TO DO. Please restate the material below word for word, from the first line through the one that contains "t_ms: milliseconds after", inclusive.

═══ COLLECTED MATERIAL

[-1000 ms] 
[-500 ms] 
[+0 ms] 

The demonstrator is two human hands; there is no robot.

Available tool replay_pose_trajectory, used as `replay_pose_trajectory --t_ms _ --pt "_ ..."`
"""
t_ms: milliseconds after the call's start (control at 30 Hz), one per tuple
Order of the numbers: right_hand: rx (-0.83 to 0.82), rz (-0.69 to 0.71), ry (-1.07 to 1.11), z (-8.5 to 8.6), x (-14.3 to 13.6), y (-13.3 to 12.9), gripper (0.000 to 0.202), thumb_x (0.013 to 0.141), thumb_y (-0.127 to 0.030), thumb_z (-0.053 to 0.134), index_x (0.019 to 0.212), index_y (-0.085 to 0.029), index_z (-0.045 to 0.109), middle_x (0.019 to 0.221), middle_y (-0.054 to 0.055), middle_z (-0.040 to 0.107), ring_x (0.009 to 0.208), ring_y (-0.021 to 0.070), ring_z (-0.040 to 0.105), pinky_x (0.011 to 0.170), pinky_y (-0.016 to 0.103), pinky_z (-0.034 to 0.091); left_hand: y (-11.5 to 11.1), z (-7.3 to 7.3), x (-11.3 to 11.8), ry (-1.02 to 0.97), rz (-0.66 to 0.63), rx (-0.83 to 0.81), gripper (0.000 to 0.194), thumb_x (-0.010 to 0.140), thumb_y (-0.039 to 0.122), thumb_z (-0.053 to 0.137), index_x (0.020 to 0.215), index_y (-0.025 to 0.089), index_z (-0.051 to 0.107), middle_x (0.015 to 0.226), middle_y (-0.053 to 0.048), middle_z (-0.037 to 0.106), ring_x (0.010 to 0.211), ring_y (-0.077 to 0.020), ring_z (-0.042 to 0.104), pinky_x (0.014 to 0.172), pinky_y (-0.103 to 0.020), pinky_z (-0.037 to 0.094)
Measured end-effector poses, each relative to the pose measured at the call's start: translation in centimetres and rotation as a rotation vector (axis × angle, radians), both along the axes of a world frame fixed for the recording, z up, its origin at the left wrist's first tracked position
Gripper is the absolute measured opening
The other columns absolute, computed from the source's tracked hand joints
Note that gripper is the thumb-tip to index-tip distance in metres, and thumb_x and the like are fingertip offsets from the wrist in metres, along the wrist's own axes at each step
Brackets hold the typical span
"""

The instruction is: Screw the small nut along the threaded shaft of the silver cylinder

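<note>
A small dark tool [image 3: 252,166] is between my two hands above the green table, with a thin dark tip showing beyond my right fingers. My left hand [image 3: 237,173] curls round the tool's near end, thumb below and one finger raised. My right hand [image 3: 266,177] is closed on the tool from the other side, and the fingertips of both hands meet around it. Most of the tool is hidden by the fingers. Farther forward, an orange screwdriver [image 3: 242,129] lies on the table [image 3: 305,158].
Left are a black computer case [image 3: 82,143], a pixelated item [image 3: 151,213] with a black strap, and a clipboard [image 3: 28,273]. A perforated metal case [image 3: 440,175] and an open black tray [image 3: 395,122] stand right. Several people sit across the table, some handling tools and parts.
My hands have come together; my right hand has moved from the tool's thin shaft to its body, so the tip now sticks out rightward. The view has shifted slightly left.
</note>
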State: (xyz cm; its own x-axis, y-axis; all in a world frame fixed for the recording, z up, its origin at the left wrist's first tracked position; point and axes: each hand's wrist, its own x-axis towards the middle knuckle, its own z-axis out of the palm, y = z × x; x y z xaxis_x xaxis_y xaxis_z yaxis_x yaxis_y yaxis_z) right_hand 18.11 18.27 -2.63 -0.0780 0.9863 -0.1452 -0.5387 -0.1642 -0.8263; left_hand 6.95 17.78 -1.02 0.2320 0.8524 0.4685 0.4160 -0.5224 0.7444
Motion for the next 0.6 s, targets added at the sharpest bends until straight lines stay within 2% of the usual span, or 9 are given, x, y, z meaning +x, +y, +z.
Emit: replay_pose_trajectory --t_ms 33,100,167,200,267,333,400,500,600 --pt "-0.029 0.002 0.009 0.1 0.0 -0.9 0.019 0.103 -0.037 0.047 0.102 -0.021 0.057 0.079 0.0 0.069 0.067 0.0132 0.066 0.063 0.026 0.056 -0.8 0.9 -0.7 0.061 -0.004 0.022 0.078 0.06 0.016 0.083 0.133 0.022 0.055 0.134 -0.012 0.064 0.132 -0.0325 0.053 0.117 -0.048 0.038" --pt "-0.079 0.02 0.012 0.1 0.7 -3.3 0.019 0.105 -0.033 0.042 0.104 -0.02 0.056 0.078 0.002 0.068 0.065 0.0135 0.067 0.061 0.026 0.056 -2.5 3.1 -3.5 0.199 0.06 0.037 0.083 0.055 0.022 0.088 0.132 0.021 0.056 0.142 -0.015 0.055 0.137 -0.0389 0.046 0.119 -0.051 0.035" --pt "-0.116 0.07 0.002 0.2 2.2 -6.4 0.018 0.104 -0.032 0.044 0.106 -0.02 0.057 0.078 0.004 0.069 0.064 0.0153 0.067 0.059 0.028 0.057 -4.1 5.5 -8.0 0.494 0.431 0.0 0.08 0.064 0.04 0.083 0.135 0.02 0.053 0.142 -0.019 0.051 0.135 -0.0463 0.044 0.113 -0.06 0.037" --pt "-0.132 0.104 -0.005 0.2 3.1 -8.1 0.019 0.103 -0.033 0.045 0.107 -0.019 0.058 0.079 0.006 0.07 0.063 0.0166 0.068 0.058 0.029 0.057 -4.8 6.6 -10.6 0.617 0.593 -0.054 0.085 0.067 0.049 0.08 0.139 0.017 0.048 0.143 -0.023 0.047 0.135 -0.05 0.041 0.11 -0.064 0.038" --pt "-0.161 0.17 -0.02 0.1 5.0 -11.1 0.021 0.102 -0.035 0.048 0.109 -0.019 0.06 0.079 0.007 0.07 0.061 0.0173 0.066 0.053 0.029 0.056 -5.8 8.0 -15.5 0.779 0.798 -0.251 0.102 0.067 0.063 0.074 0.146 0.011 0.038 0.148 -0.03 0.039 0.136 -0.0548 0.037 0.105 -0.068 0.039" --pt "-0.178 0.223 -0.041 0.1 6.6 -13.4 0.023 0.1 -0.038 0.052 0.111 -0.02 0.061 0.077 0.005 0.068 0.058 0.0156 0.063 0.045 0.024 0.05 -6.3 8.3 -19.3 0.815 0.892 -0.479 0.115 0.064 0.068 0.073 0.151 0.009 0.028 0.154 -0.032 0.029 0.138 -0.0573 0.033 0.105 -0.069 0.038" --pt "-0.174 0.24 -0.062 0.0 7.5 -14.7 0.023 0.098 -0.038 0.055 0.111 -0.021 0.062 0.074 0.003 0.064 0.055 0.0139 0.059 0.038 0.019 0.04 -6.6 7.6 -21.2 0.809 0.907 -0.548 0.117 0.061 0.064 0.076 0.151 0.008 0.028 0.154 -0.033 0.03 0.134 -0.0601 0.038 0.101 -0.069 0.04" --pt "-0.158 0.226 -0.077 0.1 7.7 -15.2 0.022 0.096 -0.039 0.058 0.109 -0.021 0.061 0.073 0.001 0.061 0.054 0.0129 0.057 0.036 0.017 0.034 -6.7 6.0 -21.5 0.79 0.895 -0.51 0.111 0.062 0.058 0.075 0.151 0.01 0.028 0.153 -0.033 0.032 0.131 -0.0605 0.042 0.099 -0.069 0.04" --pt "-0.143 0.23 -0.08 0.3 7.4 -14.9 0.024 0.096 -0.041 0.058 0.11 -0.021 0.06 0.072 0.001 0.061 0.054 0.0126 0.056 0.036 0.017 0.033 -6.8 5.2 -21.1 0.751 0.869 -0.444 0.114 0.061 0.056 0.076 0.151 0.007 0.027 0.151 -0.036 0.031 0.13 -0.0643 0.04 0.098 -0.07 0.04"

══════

RESULT OF THE TASK.
[-1000 ms] 
[-500 ms] 
[+0 ms] 

The demonstrator is two human hands; there is no robot.

Available tool replay_pose_trajectory, used as `replay_pose_trajectory --t_ms _ --pt "_ ..."`
"""
t_ms: milliseconds after the call's start (control at 30 Hz), one per tuple

There is nothing else to add to the answer.